Anna Sologashvili was born into a noble family in the village of Mejvriskhevi near Gori, then part of the Russian-controlled Georgia, in 1882. She graduated from the Kharkov University with a degree in history. In 1903, Sologashvili joined the Social Democratic Party and helped propagate Marxist literature in the countryside. In the split within the Social Democratic Party, she sided with the Mensheviks against the Bolsheviks. In 1912, she was arrested for revolutionary activities, but eventually acquitted. After the February Revolution overthrew the Russian monarchy in 1917, Sologashvili became member of the Georgian National Council and voted for the independence of Georgia in May 1918. She was then elected to the city council of Tiflis. In 1919, Sologashvili was elected to the Constituent Assembly of a newly independent Georgia on a Social Democratic Party ticket. She thus became one of the five women in the first democratically elected 130-member Georgian legislature. In the Assembly, she was a member of the commissions for libraries, pensions, and elections and cosponsored several bills.

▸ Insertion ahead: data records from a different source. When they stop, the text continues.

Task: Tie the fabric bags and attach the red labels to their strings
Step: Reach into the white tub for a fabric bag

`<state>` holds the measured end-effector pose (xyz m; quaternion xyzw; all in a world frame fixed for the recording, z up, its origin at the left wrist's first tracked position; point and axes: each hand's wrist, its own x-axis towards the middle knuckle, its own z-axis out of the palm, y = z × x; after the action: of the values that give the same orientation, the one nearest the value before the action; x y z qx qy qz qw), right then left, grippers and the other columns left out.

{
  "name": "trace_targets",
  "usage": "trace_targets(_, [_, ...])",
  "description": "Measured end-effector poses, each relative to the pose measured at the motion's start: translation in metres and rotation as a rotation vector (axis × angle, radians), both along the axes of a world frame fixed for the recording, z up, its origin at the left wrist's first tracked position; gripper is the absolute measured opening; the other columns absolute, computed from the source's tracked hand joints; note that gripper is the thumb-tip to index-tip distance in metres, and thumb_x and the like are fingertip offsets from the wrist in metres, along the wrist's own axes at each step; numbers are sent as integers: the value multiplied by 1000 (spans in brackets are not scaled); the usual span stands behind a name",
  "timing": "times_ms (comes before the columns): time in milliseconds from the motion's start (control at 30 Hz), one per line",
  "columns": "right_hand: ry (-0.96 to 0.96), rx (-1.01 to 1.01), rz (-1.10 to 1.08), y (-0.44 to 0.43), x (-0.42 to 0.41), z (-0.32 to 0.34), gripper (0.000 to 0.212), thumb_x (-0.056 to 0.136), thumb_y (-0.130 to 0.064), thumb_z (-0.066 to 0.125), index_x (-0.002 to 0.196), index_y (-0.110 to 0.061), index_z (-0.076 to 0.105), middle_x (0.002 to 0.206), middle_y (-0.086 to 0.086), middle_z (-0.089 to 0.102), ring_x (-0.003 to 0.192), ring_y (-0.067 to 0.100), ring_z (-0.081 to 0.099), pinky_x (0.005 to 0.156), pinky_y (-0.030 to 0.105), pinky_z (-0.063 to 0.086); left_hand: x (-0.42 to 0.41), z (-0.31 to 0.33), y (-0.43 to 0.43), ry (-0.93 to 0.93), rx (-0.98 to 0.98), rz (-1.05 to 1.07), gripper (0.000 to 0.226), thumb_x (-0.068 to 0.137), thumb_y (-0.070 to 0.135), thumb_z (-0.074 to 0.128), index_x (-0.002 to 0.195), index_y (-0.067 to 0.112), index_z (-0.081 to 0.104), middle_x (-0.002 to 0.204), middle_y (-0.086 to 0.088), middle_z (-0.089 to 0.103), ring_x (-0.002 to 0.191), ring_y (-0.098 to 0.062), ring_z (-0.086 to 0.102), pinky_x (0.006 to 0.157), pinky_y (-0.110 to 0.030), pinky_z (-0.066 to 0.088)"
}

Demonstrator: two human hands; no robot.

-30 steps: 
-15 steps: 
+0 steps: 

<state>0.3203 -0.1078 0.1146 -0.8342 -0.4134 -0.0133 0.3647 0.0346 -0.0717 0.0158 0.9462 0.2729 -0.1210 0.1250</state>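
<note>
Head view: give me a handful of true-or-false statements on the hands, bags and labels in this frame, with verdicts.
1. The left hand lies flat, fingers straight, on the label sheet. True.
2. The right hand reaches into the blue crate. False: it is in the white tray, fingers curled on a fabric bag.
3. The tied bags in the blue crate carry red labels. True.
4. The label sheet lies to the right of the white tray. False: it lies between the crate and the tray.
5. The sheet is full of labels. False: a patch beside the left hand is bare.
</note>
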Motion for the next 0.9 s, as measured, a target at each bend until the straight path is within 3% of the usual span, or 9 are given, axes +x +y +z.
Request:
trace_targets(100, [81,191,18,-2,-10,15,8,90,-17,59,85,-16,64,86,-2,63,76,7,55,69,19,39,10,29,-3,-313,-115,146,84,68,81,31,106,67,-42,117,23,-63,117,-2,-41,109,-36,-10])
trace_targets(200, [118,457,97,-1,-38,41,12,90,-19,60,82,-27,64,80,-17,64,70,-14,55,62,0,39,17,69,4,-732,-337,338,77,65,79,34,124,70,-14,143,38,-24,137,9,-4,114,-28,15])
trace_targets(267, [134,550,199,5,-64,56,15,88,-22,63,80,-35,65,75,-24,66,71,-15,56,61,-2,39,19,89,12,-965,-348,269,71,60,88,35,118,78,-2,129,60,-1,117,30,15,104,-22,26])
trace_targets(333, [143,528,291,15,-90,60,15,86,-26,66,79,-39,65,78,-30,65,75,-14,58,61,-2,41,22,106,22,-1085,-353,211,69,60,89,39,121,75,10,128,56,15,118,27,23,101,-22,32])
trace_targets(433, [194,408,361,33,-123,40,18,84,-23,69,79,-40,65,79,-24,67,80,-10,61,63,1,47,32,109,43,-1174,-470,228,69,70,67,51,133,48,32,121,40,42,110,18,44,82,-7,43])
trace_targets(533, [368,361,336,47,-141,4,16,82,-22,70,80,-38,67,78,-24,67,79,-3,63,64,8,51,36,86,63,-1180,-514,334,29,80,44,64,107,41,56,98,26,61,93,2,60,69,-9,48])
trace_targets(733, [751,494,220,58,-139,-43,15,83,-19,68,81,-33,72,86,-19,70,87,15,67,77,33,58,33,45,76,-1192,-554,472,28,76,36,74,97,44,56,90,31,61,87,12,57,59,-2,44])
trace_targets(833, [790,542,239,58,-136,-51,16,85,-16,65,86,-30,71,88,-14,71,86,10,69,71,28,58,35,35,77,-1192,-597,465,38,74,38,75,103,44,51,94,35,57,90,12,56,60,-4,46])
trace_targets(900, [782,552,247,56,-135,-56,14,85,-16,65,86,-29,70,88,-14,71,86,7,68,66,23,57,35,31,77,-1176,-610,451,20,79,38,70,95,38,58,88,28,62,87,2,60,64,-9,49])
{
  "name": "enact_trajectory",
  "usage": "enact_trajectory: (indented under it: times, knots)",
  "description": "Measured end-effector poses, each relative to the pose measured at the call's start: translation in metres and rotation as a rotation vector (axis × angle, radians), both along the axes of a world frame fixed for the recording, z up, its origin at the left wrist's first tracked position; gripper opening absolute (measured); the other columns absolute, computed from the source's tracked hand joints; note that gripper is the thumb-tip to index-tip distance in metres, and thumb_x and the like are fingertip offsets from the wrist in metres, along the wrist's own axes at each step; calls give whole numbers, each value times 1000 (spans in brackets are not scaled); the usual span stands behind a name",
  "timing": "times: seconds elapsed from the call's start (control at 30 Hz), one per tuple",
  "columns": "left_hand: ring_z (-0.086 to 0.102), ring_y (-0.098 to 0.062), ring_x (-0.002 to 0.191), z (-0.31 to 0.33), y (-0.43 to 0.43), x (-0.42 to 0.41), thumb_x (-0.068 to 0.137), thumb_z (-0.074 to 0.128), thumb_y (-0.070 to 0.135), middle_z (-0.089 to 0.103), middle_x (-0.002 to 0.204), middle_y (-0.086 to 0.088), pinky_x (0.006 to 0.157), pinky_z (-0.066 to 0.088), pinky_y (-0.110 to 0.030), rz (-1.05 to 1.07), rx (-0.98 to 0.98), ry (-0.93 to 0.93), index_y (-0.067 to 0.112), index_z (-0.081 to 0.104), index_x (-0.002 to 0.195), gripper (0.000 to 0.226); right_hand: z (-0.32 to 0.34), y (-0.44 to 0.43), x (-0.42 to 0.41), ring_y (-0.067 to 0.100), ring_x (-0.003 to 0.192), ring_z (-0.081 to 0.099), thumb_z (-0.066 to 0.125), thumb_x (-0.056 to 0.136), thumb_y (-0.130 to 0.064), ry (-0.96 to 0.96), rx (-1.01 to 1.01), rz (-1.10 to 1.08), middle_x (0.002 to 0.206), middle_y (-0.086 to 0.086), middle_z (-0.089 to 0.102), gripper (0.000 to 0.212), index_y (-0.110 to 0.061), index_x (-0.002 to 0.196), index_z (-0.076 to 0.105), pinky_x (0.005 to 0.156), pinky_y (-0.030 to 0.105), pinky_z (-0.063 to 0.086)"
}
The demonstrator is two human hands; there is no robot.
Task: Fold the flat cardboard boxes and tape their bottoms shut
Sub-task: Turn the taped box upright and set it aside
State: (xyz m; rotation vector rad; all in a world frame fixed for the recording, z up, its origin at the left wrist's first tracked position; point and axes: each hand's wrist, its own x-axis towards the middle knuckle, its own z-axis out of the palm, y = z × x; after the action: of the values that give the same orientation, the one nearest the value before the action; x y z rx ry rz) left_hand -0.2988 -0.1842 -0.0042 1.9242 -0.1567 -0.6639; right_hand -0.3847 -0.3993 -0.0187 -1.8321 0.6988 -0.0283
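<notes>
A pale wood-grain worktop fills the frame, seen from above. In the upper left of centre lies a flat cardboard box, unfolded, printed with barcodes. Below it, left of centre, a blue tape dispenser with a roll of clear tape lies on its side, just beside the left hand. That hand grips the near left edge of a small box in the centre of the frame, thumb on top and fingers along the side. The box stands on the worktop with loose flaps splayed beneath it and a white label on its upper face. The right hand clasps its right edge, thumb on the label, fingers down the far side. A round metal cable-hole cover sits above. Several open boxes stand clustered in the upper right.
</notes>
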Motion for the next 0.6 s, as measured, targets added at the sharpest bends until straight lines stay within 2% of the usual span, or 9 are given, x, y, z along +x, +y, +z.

After the Georgian republic fell to the Bolshevik invasion in 1921, Sologashvili became involved in underground political opposition to the new regime. She was member of the Women's Committee of the Social Democratic Party of Georgia, which provided aid to political prisoners and their families. In 1922, the committee was transformed into a multi-party underground organization, the Georgian Political Red Cross. After the futile anti-Soviet revolt in 1924, she was no more politically active and worked as a teacher in the recently created South Ossetian Autonomous Oblast. At the height of Stalinist Great Purge in 1937, Sologashvili was arrested and hastily tried by the NKVD troika for "anti-Soviet propaganda", "chauvinism", and ties with the emigre politician Noe Ramishvili. She was executed by firing squad the same year.